Do you believe your piece to be beyond reproach? That I am merely incapable of appreciating your work? Could you appear more entitled? I make my livelihood as a creative, and work with critique (giving and receiving) every day. I was where you may very well be, at a point my career, not so long ago. Crit put my shorts in a serious knot. However, when I moved beyond that point, the quality of my work/life exponentiated. I wish you the best in perhaps glimpsing a similar perspective.
Thank you for your input. I shall treasure it always.
You sound like a backhanded Hallmark card. Way to deflect, Liz.
It didn’t post my emoticons. I really wanted you to see them. They were little kissy faces.
Oh, I saw them… I saw them. Goodnight.
I wrote a response earlier today, but somehow it went missing. I thought you did an incredible job, Liz. Didn’t notice the gum chewing a bit and I’m picky about podcasts. You spoke bravely and with wit. I was impressed by your compassion towards yourself. Keep talking, keep telling! Speak to and for the oddballs. There are, as you so rightly pointed out, tons of us. It’s always nice to tell the little oddballs, particularly little ones, that they’ll make it out alive.
Thank you so much, Melissa! I’m sending you a cyberhug right now!
For what it’s worth, I think the snarkiness above may stem from some unintentional sexism. You tremble, both in your voice and in your actions within the story, but you show strength and resilience; you don’t crumble in the telling. I think we women are expected to dissolve and recover, not to be steely. While I know you weren’t always steely in life (who could be?), you beautifully are in the story. And thank you for the power of your (true! true! true!) assertion that not one of us deserves to be hurt by those who are supposed to love and protect us.
Thank YOU, Melissa. I had suspicions that was part of it. If you are ever in LA, we have to grab a cup of coffee. You are a woman after my own heart.
Liz, a story well told. I wouldn’t even address anyone who doesn’t get where you’re coming from. Whoever is criticizing your technique is lacking in empathy…and they don’t need a response. More importantly I wanted to say thanks for taking a risk on this one. the fact that you express little resentment in this telling is evidence of your strength as a human being. More power to you.

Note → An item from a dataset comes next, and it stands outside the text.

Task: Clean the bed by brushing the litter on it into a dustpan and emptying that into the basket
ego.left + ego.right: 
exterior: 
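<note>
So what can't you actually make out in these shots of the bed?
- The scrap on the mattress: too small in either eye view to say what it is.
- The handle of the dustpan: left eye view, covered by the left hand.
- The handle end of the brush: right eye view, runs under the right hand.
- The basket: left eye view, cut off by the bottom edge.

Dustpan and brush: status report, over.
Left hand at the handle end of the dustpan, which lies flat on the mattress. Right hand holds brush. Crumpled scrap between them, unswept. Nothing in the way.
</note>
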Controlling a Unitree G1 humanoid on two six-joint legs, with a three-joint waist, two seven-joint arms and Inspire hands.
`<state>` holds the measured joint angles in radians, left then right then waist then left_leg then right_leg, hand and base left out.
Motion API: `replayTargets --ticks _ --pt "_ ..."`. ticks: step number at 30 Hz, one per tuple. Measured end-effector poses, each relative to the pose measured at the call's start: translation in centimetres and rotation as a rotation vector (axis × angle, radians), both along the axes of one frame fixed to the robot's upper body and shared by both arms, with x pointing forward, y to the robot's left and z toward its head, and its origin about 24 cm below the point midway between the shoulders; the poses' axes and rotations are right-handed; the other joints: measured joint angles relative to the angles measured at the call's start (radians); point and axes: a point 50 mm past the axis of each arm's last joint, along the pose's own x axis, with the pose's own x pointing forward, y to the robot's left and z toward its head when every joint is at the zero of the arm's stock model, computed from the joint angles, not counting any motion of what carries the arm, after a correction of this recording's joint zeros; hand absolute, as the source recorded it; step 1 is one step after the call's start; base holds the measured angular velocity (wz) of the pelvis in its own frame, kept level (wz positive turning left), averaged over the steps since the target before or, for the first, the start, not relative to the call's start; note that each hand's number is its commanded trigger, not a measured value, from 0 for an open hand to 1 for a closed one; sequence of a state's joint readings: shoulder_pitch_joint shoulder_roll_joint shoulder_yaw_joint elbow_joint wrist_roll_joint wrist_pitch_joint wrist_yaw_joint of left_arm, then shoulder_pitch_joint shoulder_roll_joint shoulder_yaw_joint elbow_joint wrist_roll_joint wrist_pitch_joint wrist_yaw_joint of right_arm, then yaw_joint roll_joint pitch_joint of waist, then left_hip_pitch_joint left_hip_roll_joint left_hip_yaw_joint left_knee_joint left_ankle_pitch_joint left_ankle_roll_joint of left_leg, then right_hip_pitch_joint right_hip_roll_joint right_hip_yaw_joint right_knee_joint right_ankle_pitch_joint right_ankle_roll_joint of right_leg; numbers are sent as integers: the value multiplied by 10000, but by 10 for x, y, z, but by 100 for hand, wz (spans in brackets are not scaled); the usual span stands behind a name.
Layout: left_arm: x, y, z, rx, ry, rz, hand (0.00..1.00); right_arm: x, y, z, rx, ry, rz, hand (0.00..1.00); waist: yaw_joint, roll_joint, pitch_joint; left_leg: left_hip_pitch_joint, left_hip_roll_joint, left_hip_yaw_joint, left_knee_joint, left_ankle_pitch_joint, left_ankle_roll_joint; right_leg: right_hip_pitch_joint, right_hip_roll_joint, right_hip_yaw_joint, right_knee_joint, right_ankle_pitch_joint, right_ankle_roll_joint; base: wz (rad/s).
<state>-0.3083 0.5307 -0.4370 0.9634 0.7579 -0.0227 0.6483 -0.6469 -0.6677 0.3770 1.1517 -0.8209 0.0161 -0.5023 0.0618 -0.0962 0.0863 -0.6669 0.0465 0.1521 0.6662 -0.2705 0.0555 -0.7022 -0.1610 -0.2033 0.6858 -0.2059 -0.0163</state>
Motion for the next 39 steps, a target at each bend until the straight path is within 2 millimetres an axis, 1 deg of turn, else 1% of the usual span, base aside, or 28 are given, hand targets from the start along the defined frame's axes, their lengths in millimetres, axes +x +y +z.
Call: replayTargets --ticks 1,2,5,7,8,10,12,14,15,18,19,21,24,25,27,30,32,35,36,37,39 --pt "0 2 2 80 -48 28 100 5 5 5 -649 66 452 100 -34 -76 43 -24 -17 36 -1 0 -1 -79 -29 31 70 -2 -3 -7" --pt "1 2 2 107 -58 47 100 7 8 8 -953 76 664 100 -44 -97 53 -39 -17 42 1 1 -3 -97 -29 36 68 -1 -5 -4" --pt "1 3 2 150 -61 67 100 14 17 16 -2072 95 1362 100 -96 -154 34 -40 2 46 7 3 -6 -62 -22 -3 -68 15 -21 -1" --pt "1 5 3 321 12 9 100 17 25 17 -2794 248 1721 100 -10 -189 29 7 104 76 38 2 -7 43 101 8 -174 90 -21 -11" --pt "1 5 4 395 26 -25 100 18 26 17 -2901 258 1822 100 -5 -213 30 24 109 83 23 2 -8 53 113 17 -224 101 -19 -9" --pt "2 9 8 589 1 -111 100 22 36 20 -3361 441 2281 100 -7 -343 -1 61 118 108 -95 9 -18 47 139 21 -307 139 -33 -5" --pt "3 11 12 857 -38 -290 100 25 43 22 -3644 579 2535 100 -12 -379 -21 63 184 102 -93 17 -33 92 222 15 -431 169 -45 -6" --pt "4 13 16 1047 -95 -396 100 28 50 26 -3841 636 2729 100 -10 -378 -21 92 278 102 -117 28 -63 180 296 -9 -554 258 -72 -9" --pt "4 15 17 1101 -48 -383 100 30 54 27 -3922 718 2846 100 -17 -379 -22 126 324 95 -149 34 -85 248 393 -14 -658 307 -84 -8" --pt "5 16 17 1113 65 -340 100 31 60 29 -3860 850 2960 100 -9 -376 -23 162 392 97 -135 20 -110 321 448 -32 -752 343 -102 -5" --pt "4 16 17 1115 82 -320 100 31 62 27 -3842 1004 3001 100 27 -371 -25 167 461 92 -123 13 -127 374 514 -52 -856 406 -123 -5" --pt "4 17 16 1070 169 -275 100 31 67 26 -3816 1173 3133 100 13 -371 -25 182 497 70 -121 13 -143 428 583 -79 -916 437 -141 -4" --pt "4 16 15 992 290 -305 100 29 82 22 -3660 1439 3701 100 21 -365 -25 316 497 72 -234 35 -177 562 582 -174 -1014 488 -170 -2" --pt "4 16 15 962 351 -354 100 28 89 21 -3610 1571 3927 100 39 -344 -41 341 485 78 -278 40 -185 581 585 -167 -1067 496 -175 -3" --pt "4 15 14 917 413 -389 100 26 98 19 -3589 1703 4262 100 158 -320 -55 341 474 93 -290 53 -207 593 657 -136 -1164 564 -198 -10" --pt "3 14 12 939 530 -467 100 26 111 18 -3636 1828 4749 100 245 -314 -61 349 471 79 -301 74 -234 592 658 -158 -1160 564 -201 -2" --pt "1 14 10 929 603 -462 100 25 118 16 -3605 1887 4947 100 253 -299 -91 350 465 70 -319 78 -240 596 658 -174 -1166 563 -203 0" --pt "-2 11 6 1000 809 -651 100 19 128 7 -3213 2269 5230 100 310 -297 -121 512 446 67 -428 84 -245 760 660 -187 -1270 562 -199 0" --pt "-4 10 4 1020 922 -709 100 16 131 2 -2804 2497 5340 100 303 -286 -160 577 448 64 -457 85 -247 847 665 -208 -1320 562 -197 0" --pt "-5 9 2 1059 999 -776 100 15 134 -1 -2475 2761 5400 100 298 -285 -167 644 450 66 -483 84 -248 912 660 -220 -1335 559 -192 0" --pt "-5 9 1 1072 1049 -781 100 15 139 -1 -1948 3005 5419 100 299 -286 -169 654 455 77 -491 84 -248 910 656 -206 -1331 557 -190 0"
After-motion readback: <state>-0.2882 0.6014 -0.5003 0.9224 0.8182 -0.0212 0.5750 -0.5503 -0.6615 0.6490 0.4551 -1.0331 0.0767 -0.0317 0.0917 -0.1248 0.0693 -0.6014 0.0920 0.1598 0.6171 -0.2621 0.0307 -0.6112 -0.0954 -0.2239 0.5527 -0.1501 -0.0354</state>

I just wanna say that my English is awful. But also I am real late to this post and that I liked the gum and the deliverance. I have spent most of my life asking people about them self’s and have heard a few real strong stories before. I know pretty well the sounds of some one not wanting to go there. The sounds of trying to keep a story light that is impossible to do. Liz your story is a strong story that is hard to say outloud and I am happy that you did. And enjoyed the delivery. Hope that you will ignore trolls in the future. (do you notice folks how a troll will always say that he is working in that profession when called out)
I loved Liz’s story. Parental violence is so normalized, and when you grow up around it it’s hard not to feel responsible for what was done to you. Hearing these kinds of stories really helps me come to terms with the fact that I was abused by both my parents, and was the only one to resist for the longest time. It helps me realize how strong I was, when I was so so young. And it makes you more powerful, and wiser in later years. Thanks Liz
I’m floored by Ellie’s courage in sharing her story. It is so incredibly hard to call out campus assaults, and acknowledge the deep scars they leave, years after the fact. She is a truly brave soul.